Windows 7 gets better multimedia too. Media Player supports more formats including H.264 video, and there’s a nice feature called Play To that enables you to send media to other devices such as the Xbox 360. Cleverly, Play To will convert media into formats that your chosen device can understand.
PLAY TO: Windows 7 quite likes multimedia, and its Play To feature enables you to send music to a wide range of devices
Last but not least, Windows 7 gets Windows Touch, which supports iPhone-style multi-touch input (provided, of course, you have the hardware). OS X has touch support via laptop trackpads, of course. Windows Touch could be very important when you’re choosing your next PC, but it’s irrelevant at the moment for the majority of upgraders.
Everyone’s a winner, baby
On the face of it, Apple beats Microsoft in several key areas.
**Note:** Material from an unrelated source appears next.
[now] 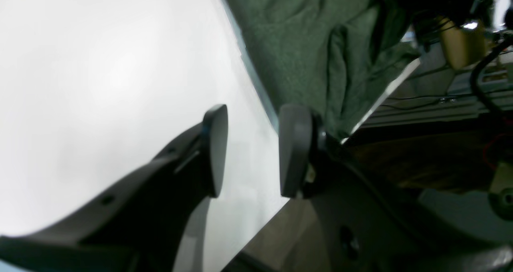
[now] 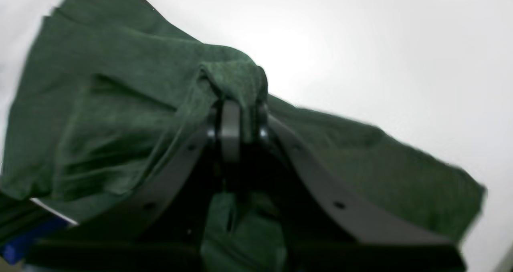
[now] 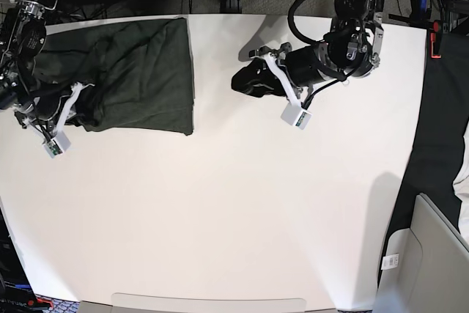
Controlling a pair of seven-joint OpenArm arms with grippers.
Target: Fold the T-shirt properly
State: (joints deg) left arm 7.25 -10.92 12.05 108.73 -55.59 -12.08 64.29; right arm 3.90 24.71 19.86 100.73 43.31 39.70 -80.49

The first is price – Snow Leopard is £25, while Windows 7 Home Premium is currently £64.98 at Amazon – and the second is ease of installation: while Windows 7 supports in-place upgrades that keep your files intact, XP users will need to do a clean install, as will anybody upgrading from a 32-bit Vista installation to a 64-bit Windows 7 one.
Snow Leopard is designed to be an in-place upgrade, and there’s no version confusion either: Apple sells one version to Microsoft’s three retail editions.
Microsoft could certainly learn some lessons from Apple in these areas – although Apple isn’t entirely angelic, as Tiger users can only get Snow Leopard if they also buy iLife and iWork in the £129 Mac Box Set.
At least, that’s the official story. According to Walt Mossberg of the Wall Street Journal, “Apple concedes that the $29 (£25 in the UK) Snow Leopard upgrade will work properly on these Tiger-equipped Macs.” We’ll let you know what Apple says about that one.
Overall, though, it’s impossible to say whether one operating system is better than another – we’re comparing apples and oranges here, no pun intended. As most of its key changes are under the hood Snow Leopard feels more like a service pack than a new OS, and it’ll be a while before its biggest changes – such as the new toys for software developers to play with – become obvious to the average punter.
The price reflects that, and there’s enough tweakery and polish to ensure that no Intel Mac owner is going to regret spending their twenty-five quid.
Windows 7 is a different beast, with some dramatic differences to Windows Vista. In many respects it feels like the operating system Vista promised to be, but there’s enough innovation here to make it more than just Windows Vista Fixed Edition. As with Snow Leopard, you’re not going to regret purchasing it – especially if you pre-order it right now before the prices go up on 1 September.
So which is better? We think that’s the wrong question. Snow Leopard is better than Leopard, and Windows 7 is better than Windows Vista. If you aren’t planning to buy a new computer in the not too distant future, that’s all that matters: whichever platform you’re currently running, upgrading is well worth the money.